PROBLEM DETAILS — Among the lines of the records below, copy those that hold the word "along".

Collection entries
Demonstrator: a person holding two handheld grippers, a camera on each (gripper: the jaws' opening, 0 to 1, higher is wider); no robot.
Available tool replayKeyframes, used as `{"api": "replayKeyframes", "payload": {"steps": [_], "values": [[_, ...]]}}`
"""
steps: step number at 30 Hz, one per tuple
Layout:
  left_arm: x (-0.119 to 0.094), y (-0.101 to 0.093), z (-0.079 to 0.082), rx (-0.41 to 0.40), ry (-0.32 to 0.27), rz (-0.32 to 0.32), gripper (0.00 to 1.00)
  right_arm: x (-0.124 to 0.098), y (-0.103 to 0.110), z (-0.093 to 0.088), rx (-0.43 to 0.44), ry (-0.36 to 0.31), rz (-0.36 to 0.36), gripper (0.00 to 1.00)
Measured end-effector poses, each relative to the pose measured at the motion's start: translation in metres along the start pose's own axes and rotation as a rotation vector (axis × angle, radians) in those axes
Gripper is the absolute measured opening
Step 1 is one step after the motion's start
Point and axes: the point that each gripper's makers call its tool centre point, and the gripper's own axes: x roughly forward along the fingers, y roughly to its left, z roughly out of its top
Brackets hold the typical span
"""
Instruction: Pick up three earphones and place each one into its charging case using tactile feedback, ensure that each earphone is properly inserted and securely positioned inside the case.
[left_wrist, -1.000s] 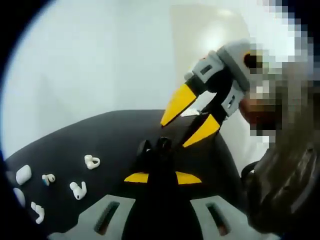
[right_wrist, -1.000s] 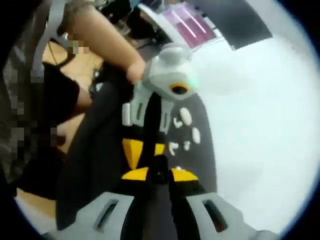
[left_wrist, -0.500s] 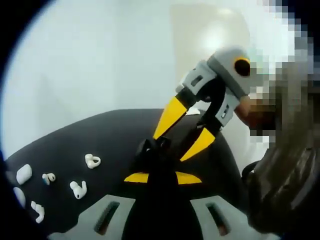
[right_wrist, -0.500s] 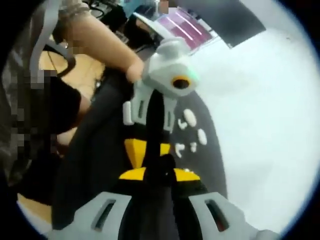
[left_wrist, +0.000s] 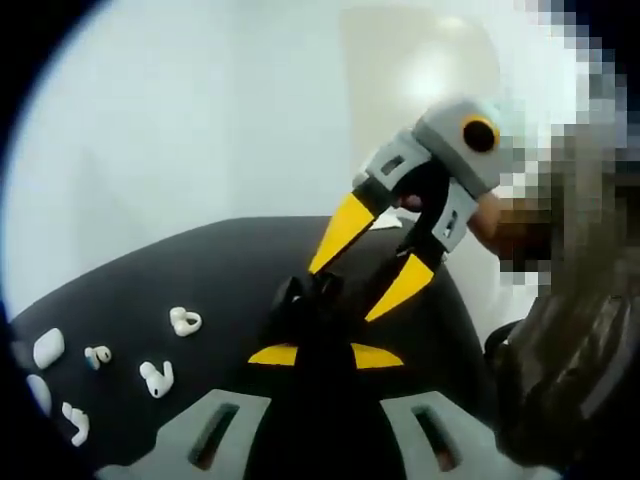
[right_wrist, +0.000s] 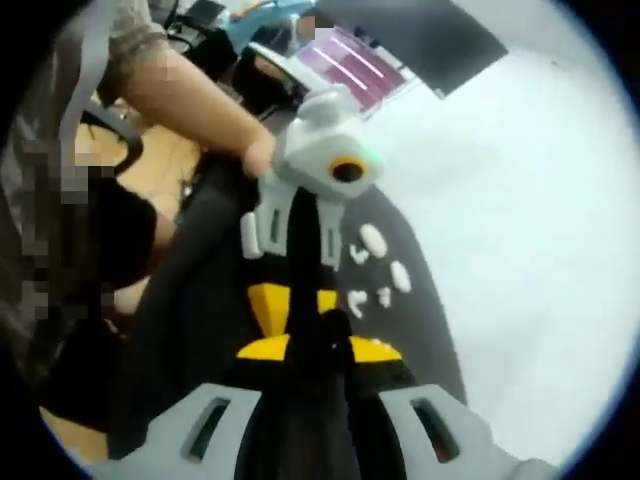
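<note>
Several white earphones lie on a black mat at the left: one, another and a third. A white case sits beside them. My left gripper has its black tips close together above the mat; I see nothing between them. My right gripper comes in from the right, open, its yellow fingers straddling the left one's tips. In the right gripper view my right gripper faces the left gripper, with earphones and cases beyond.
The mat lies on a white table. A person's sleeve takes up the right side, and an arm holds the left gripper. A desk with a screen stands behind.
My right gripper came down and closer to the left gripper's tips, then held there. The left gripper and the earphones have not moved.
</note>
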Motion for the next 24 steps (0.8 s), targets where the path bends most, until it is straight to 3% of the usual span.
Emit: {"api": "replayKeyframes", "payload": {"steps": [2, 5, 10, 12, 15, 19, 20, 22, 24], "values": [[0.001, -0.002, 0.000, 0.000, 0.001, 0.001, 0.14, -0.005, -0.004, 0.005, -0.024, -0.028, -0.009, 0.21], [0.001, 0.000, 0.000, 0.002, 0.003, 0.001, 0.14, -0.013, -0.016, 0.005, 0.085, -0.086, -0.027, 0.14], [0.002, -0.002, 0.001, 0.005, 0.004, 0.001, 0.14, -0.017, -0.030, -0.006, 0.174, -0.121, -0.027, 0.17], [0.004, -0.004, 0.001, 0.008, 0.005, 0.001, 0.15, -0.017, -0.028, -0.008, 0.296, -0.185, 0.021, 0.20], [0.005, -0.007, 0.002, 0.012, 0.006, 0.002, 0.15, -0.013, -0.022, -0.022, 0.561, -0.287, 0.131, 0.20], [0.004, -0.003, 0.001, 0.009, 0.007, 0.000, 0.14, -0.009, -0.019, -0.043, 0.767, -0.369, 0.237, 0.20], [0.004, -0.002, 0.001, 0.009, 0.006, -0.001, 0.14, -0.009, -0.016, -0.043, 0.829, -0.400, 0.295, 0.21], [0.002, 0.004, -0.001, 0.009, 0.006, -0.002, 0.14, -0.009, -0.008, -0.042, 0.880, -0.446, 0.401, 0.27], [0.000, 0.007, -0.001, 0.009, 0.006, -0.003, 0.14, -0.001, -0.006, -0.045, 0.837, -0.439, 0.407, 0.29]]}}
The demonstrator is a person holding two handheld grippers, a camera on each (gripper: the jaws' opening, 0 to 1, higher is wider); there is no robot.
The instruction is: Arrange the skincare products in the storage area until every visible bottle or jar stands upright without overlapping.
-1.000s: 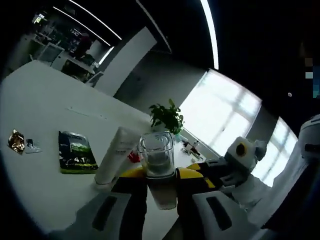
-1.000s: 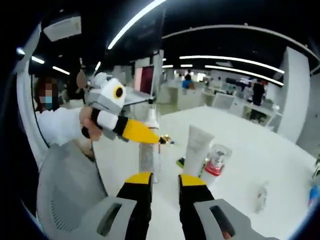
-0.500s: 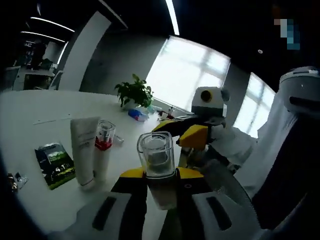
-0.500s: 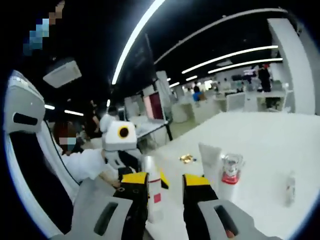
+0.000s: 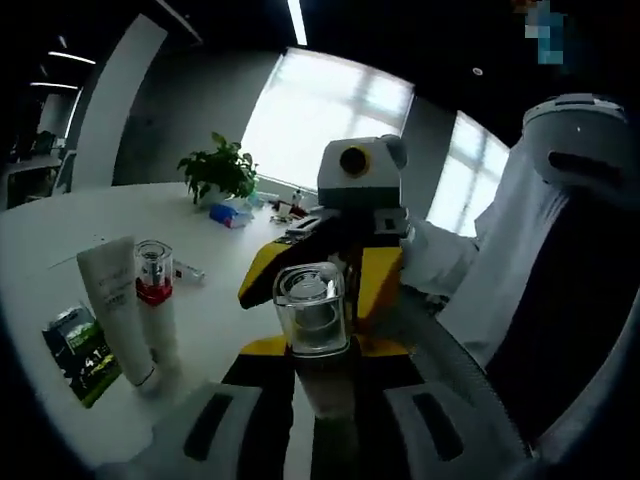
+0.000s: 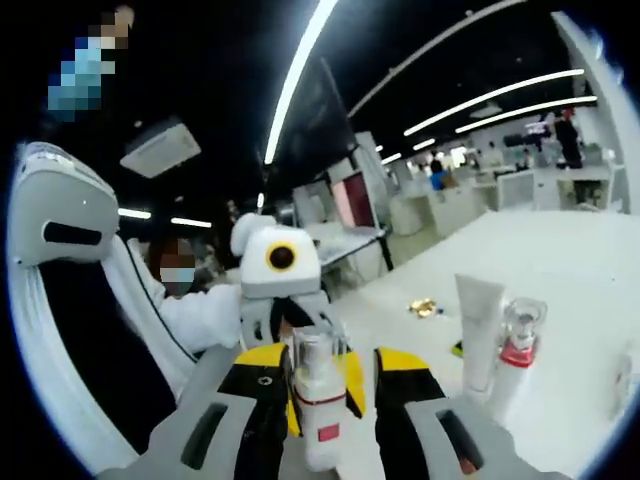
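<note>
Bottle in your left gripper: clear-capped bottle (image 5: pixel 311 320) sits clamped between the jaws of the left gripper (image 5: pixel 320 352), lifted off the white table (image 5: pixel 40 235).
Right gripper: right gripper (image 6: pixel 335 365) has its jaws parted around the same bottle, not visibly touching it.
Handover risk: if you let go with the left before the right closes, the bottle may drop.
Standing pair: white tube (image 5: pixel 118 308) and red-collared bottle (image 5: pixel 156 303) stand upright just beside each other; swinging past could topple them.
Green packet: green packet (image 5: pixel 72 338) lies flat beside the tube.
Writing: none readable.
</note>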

ANSWER —
Measured end-effector poses, each relative to the pose measured at the motion's start: translation in metres along the start pose's own axes and rotation as a rotation vector (axis × angle, radians) in those axes
Point and axes: the point that each gripper's makers call its tool centre point, and the gripper's own axes: x roughly forward along the fingers, y roughly to its left, z roughly out of its top

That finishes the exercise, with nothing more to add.